** EXERCISE REQUIREMENTS **
Would you retype the whole listing exactly, leaving its pictures out?

** DATA **
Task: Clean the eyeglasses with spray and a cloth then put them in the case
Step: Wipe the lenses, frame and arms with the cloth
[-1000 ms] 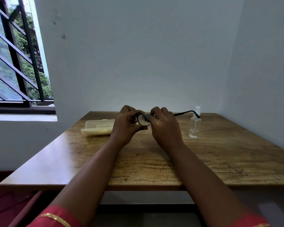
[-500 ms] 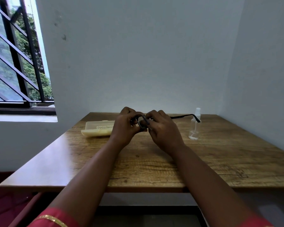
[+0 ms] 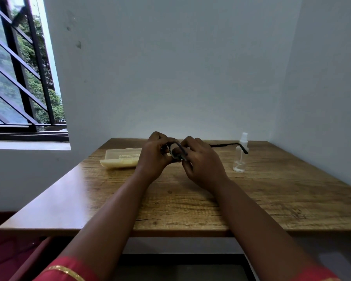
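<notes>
Sleeves in red with gold trim [image 3: 69,269] at the near edge, forearms reaching out over the wooden tabletop [image 3: 272,195]. Farther out, left hand [image 3: 153,157] and right hand [image 3: 201,161] raised just above the wood, fingers of both curled round the black eyeglasses [image 3: 175,151]. One lens showing between the hands, one temple arm jutting right toward the spray bottle [image 3: 240,155]. Bottle upright, clear, a little liquid at the bottom. Left of the hands, pale translucent case [image 3: 120,160] lying closed, partly hidden behind the left hand, contents hard to make out. Cloth too hidden to tell apart.
</notes>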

** ANSWER TO THE EXERCISE **
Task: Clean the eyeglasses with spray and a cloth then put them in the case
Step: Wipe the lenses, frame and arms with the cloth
[-1000 ms] 
[-500 ms] 
[+0 ms] 
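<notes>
Sleeves in red with gold trim [image 3: 69,269] at the near edge, forearms reaching out over the wooden tabletop [image 3: 272,195]. Farther out, left hand [image 3: 153,157] and right hand [image 3: 201,161] raised just above the wood, fingers of both curled round the black eyeglasses [image 3: 175,151]. One lens showing between the hands, one temple arm jutting right toward the spray bottle [image 3: 240,155]. Bottle upright, clear, a little liquid at the bottom. Left of the hands, pale translucent case [image 3: 120,160] lying closed, partly hidden behind the left hand, contents hard to make out. Cloth too hidden to tell apart.
</notes>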

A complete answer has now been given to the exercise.